THE NORTH Sea is likely to undergo significant change over the next few years, as a number of the big players move to offload their interests in the region.
L1 Energy, a subsidiary of Russian tycoon Mikhail Fridman’s Letter One Group, is reported to have appointed Morgan Stanley to advise on the sale of its North Sea oil and gas assets.
L1 bought the assets earlier this year as part of its €5bn (£3.6bn) deal to buy the energy arm of German firm RWE.
However, then energy secretary Ed Davey said at the time that he was “minded to require the companies to arrange for a further sale” of the UK portion of RWE Dea.

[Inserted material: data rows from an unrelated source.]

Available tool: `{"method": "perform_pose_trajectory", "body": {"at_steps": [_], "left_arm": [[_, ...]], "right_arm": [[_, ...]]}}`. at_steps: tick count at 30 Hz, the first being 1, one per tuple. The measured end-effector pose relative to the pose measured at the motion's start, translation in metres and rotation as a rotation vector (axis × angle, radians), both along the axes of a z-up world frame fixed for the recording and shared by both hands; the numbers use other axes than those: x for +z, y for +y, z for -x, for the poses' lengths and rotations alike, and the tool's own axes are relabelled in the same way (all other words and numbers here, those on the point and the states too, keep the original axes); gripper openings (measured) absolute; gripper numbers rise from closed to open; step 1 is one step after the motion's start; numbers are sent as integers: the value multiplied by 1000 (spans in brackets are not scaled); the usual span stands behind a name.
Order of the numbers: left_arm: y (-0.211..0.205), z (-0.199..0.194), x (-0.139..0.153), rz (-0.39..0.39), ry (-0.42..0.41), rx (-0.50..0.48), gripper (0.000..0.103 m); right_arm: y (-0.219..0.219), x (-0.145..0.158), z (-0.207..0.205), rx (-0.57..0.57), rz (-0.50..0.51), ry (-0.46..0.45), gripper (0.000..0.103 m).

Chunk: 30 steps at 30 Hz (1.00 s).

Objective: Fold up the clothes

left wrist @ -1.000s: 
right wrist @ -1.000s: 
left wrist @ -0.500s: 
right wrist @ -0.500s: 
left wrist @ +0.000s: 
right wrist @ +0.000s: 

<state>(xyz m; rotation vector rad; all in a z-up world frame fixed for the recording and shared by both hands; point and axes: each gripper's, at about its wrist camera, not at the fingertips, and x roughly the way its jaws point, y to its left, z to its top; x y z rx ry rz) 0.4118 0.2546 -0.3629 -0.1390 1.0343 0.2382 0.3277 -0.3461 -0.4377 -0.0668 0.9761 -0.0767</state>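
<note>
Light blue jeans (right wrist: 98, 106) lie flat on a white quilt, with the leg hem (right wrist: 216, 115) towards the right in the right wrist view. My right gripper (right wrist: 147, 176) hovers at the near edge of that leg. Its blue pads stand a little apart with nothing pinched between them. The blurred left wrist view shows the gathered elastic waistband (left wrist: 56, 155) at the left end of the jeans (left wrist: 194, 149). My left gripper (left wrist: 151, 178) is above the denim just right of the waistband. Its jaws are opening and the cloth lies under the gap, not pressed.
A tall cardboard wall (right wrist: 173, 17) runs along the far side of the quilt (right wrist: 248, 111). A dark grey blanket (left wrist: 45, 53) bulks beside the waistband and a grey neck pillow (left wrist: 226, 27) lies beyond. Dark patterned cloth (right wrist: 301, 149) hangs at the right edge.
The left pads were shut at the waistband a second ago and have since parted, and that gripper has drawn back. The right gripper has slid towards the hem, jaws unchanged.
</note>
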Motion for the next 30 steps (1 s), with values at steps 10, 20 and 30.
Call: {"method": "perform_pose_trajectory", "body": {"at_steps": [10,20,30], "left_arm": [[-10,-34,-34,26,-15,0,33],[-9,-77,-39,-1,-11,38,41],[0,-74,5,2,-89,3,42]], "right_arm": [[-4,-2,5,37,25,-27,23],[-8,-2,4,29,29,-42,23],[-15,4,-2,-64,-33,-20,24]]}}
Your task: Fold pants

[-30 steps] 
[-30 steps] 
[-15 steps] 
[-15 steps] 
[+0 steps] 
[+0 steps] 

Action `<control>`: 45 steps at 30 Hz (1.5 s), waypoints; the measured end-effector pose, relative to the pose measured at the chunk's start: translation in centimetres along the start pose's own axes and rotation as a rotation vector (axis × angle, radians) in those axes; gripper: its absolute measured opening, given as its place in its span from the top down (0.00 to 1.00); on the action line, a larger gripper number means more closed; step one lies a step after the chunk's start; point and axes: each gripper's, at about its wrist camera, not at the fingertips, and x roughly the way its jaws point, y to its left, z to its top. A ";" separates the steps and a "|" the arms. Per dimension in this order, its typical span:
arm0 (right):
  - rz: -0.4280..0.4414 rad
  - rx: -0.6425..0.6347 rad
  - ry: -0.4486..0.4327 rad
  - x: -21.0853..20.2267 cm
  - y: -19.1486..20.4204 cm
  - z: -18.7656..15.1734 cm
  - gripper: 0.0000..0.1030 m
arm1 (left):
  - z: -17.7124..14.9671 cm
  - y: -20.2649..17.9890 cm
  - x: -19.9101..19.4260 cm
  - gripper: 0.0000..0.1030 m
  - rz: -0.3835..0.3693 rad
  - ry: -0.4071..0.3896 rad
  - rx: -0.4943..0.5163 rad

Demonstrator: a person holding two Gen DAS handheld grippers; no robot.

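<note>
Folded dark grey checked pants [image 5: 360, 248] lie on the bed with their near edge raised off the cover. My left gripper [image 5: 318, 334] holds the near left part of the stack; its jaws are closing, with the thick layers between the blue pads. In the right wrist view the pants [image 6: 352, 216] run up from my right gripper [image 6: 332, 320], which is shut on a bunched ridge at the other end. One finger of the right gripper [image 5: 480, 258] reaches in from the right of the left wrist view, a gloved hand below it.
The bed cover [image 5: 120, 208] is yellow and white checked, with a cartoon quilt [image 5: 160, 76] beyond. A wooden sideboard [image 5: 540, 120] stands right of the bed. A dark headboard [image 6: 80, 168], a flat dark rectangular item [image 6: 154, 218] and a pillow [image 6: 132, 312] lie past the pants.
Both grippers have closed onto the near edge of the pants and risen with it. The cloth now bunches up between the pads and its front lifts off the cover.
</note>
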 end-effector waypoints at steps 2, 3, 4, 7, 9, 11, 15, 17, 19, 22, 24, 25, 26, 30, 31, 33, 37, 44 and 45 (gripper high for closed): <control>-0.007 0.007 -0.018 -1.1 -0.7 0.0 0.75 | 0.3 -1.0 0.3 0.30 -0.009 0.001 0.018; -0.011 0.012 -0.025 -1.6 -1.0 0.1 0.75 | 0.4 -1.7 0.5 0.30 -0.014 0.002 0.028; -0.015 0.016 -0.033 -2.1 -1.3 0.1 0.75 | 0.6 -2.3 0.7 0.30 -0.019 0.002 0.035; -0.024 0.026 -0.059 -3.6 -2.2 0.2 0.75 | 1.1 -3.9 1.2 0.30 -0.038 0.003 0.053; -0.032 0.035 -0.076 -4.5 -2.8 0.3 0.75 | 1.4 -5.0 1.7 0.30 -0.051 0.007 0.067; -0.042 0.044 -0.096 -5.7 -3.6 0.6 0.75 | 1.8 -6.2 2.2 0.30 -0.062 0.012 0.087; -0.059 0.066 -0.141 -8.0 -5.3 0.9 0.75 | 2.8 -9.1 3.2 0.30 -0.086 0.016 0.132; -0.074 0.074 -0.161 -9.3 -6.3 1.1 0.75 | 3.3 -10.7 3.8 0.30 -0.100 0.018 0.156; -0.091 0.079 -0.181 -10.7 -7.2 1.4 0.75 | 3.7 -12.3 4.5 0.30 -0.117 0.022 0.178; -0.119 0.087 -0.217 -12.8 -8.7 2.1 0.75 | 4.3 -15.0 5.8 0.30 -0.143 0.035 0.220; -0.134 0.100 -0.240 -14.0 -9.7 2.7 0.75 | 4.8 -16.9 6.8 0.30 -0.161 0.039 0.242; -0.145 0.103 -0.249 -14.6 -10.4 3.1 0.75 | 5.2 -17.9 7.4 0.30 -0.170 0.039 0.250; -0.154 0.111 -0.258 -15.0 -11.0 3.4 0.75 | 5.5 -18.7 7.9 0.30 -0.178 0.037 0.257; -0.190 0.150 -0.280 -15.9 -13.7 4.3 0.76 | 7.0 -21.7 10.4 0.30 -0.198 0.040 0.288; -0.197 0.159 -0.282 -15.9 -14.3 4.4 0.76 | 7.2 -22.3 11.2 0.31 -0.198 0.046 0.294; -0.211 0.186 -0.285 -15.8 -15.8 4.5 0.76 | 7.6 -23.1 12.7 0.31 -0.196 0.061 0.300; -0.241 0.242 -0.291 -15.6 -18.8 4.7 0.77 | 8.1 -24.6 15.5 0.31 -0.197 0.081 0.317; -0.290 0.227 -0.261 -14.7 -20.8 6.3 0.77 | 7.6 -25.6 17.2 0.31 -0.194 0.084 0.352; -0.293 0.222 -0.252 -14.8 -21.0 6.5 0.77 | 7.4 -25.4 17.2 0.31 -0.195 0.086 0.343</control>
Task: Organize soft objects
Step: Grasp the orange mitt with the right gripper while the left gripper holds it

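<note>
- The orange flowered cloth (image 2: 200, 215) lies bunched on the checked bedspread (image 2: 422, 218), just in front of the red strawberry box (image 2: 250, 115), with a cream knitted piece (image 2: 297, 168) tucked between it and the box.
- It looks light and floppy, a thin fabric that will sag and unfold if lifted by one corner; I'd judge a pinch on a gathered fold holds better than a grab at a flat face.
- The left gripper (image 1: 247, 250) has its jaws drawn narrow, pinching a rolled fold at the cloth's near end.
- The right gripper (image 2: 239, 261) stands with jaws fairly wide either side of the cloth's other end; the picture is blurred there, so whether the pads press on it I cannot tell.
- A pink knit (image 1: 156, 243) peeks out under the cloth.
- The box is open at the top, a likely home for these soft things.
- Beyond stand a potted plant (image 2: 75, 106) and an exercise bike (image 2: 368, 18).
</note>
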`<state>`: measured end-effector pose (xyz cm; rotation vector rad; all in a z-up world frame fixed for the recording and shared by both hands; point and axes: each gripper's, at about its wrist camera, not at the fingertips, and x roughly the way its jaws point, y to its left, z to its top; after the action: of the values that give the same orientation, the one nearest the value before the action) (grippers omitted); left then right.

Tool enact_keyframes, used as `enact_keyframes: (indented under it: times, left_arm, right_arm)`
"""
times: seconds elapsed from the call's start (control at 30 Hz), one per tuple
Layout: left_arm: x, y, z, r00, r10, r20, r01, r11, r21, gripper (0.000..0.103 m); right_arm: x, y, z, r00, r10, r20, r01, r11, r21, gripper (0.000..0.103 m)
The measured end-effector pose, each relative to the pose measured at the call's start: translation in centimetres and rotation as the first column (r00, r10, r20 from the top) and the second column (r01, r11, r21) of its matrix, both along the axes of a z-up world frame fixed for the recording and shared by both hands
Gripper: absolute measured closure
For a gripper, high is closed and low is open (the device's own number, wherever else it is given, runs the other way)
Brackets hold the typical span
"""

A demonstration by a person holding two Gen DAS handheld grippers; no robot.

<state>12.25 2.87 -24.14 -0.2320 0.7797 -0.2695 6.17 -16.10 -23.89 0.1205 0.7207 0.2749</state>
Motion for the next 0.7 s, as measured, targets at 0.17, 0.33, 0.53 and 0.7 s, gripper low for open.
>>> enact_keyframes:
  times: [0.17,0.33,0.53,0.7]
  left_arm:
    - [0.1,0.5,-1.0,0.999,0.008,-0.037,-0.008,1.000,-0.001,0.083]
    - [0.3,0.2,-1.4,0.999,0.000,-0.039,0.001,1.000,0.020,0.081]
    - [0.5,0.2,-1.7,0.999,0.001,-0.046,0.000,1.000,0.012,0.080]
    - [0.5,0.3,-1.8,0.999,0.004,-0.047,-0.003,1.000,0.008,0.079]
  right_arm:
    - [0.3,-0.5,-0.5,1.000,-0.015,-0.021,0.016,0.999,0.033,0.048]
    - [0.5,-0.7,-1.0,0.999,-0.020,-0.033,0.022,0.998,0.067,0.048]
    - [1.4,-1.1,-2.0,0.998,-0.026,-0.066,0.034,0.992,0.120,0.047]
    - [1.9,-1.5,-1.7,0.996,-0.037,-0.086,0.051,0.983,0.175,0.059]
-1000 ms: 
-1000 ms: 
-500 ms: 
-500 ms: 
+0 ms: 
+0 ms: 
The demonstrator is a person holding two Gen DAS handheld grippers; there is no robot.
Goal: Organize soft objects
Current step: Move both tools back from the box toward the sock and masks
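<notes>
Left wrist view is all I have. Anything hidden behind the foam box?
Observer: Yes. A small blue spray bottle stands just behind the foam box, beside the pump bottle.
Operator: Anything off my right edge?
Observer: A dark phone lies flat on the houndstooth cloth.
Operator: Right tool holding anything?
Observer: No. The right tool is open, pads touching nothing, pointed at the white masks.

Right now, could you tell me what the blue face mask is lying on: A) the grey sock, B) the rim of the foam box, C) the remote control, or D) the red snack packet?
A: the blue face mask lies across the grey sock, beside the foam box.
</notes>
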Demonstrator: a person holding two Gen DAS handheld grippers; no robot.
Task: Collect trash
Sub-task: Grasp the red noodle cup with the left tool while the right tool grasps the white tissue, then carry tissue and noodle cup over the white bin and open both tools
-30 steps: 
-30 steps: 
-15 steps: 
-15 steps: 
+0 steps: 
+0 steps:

Davey cited concerns around the Western sanctions that have been applied to several Russian firms in the wake of the crisis in Ukraine.
Fridman’s L1 had previously said it was considering bringing legal action against the UK government if it pushed ahead with its plans, but the firm is currently considering a range of options, including a possible sale.
The company’s North Sea holdings are reportedly worth a total of $1.2bn (£78m).
Meanwhile, German firm E.On and France’s Total are both looking for prospective buyers for their North Sea assets too, and Shell announced the sale of its interests in the region in February.
The mass exodus from the North Sea has gained momentum over the past six months, with the oil price yet to make any significant recovery.
The benchmark Brent crude price more than halved over the past year, dropping to around $45 per barrel, although it is now hovering around $65.
Last week’s election result was welcomed by industry group Oil and Gas UK (OGUK) as potentially good news for the North Sea.
OGUK boss Deirdre Michie said the group had “good cooperative relationships” with both the UK and Scottish governments, and added: “We look forward to continuing this constructive way of working with the new UK government.”